まず、生体試料として患者のそれぞれから採取した血清に重水を加え、濃度16.7%の生体試料を準備した。これを用いそれぞれ上記の例と同様にNMR測定、スペクトログラムの算出および多変量解析によるスコアプロットを行なった。スペクトログラムの算出は、周波数分解能43.6Hzで行なった。図17は、実施例10で3種類の脳疾患のスコアプロットを示す図である。非腫瘍性脳疾患の患者のスコアは、座標の左上側、グリオーマ系脳腫瘍の患者のスコアは、座標の右側中央、非グリオーマ系脳腫瘍の患者のスコアは、座標の左下側にプロットされ、属性を識別できることが実証された。このような属性識別方法は、脳腫瘍血清診断のsurrogate marker となる可能性があり、脳腫瘍スクリーニング、再発監視に役立つと期待される。
10 特性評価システム
50 NMR装置
51 磁石
55 サンプル管
57 プローブ
100 特性評価装置
110 入力部
120 データ格納部
130 スペクトログラム算出部
140 スペクトログラム抽出部
150 変換部
151 多変量解析部
155 スコア算出部
157 識別基準生成部
160 パラメータ管理部
170 属性識別部
180 出力部

Claims (7)

  1. 生体試料の特性を評価する方法であって、
    前記生体試料内に存在する軽水のうちの自由水に由来するプロトンの共鳴周波数を観測中心としてNMR装置を設定するステップと、
    前記設定されたNMR装置を用いて前記生体試料に由来するFID信号を取得するステップと、
    前記FID信号全体にわたって短時間周波数解析を繰り返すことにより、88Hz以上21Hz以下の周波数分解能でスペクトログラムを算出するステップと、を含むことを特徴とする特性評価方法。
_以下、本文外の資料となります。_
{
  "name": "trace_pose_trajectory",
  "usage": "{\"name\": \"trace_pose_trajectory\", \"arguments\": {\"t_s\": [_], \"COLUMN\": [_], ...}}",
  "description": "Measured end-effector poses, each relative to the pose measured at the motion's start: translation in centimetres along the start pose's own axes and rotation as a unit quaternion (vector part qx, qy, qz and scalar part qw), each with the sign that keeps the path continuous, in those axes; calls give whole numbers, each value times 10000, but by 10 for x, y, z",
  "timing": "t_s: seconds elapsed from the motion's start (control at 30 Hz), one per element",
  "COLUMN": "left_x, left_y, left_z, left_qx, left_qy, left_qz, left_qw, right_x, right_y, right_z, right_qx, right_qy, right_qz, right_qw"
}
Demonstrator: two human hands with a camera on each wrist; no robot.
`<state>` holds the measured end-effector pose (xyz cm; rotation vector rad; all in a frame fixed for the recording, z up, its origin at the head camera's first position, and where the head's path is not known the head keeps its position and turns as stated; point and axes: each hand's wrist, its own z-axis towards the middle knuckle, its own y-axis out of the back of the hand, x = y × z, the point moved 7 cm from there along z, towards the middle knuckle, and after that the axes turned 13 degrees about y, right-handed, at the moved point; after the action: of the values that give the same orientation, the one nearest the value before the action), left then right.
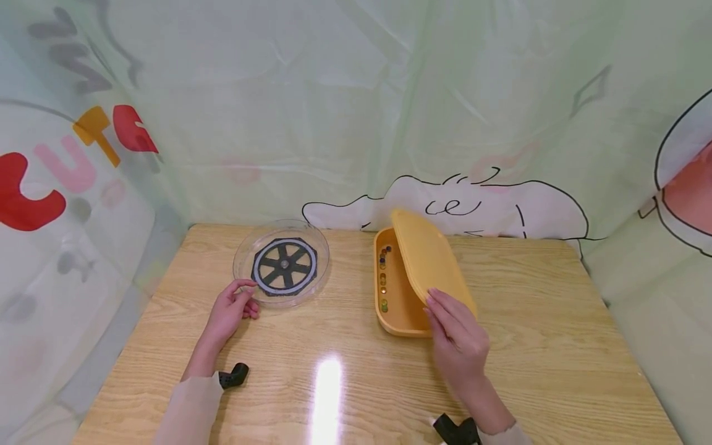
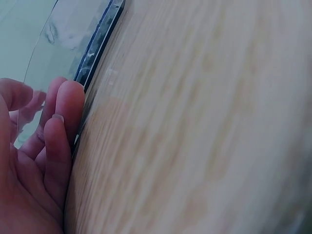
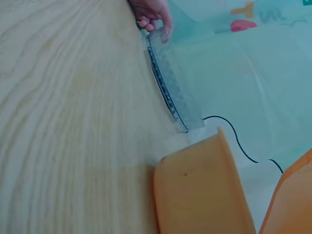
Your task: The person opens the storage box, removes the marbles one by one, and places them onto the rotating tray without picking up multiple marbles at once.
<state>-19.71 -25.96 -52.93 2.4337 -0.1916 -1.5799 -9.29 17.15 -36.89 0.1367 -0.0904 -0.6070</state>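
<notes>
A clear round dish [image 1: 324, 272] lies at the left of the table, with a black six-spoked wheel shape [image 1: 285, 264] showing in it. My left hand [image 1: 232, 307] holds the near left rim of this dish, its index finger over the edge and other fingers curled outside the wall. To the right stands a yellow-orange box [image 1: 405, 318]. My right hand [image 1: 460, 340] pinches the near edge of the box's lid [image 1: 436, 259], which is tilted up on its left side. Several small coloured beads [image 1: 383, 279] sit in a line along the box's left inside wall.
The wooden table [image 1: 356, 383] ends at the back against a printed curtain [image 1: 311, 136], close behind the dish and box. Small black devices are on both wrists, the left one [image 1: 233, 376] near the tabletop. A bright light reflection falls on the front middle.
</notes>
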Motion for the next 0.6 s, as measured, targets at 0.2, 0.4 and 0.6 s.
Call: {"name": "trace_pose_trajectory", "arguments": {"t_s": [0.2,0.4,0.6], "left_x": [0,-1,0], "left_y": [0,-1,-1], "left_z": [0,0,-1], "left_qx": [-20,-86,-106], "left_qy": [-31,-149,-153], "left_qz": [40,63,42], "left_qw": [10000,9998,9998], "right_x": [-9,-35,-61], "right_y": [15,34,54], "right_z": [13,-1,-19], "right_qx": [-707,-1347,-2047], "right_qy": [-730,-2312,-3403], "right_qz": [-221,227,463], "right_qw": [9946,9633,9166]}}
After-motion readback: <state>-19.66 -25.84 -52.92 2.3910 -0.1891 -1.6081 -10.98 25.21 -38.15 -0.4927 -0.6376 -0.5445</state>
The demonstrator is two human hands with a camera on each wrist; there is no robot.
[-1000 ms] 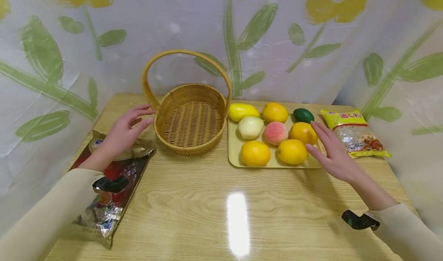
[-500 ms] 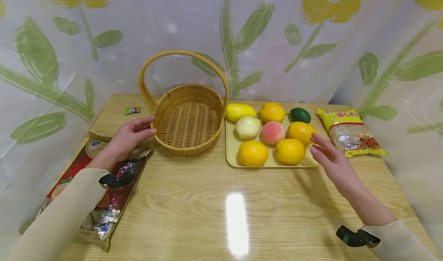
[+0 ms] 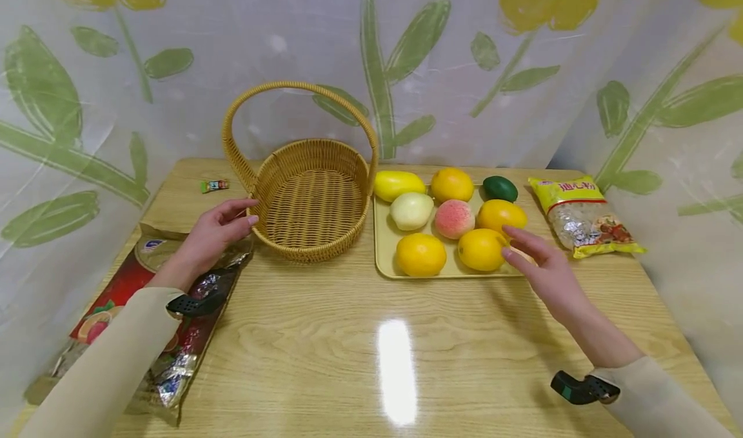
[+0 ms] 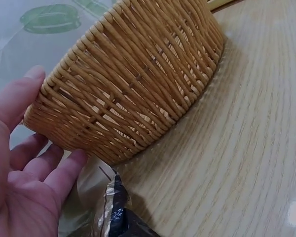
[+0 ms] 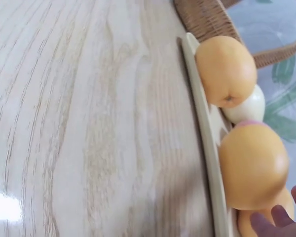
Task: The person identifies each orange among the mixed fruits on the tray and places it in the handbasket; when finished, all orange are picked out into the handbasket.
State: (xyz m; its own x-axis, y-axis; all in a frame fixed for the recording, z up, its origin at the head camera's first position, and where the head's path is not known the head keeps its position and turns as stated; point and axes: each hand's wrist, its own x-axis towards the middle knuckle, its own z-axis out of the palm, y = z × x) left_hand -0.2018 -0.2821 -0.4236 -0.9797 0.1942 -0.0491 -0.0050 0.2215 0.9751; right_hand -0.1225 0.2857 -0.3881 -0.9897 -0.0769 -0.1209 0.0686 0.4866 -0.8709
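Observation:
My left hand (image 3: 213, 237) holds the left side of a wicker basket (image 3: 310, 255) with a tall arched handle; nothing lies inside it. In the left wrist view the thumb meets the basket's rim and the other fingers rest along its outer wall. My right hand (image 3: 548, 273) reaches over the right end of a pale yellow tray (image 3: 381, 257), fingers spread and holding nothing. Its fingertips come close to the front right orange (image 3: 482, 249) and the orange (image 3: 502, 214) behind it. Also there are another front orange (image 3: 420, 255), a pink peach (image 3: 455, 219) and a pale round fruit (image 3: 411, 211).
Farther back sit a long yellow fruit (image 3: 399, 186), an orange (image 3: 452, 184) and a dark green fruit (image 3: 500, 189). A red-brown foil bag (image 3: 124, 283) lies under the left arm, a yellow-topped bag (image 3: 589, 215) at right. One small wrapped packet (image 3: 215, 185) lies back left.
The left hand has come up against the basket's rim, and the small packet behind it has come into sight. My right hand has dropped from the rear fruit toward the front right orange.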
  2. 事前に前記生体試料を準備するステップをさらに含み、
    前記生体試料は、被検体から採取された純粋試料そのもの、または前記純粋試料に重水が混合されることで前記純粋試料の体積濃度が0.5%以上100%未満に調整されたものとして、準備されることを特徴とする請求項1に記載の特性評価方法。
  3. 前記スペクトログラムにおいて、前記軽水の共鳴周波数を基準として、−1400Hz以上1400Hz以下の範囲内のスペクトログラムデータを抽出するステップと、
    前記スペクトログラムデータを用いて、前記生体試料の特性を評価するステップと、をさらに含むことを特徴とする請求項1または請求項2記載の特性評価方法。
  4. 前記FID信号は、シングルパルス法の応答信号として取得することを特徴とする請求項1から請求項3のいずれかに記載の特性評価方法。
  5. ダンテパルス法により、前記自由水のプロトンに由来する共鳴信号を抑制することを特徴とする請求項1から請求項4のいずれかに記載の特性評価方法。
  6. 生体試料の特性を評価する装置であって、
    前記生体試料内に存在する軽水のうちの自由水に由来するプロトンの共鳴周波数が観測中心として設定されたNMR装置を用いて取得された前記生体試料に由来するFID信号全体にわたって短時間周波数解析を繰り返すことにより、88Hz以上21Hz以下の周波数分解能でスペクトログラムを算出する算出部と、
    前記スペクトログラムにおいて、前記軽水の共鳴周波数を基準として、−1400Hz以上1400Hz以下の範囲内のスペクトログラムデータを抽出する抽出部と、
    前記スペクトログラムデータを用いて、前記生体試料の特性を出力する出力部と、を備えることを特徴とする装置。
  7. 生体試料の特性を評価するプログラムであって、
    前記生体試料内に存在する軽水のうちの自由水に由来するプロトンの共鳴周波数が観測中心として設定されたNMR装置を用いて取得された前記生体試料に由来するFID信号全体にわたって短時間周波数解析を繰り返すことにより、88Hz以上21Hz以下の周波数分解能でスペクトログラムを算出する処理と、
    前記スペクトログラムにおいて、前記軽水の共鳴周波数を基準として、−1400Hz以上1400Hz以下の範囲内のスペクトログラムデータを抽出する処理と、
    前記スペクトログラムデータを用いて、前記生体試料の特性を出力する処理と、をコンピュータに実行させることを特徴とするプログラム。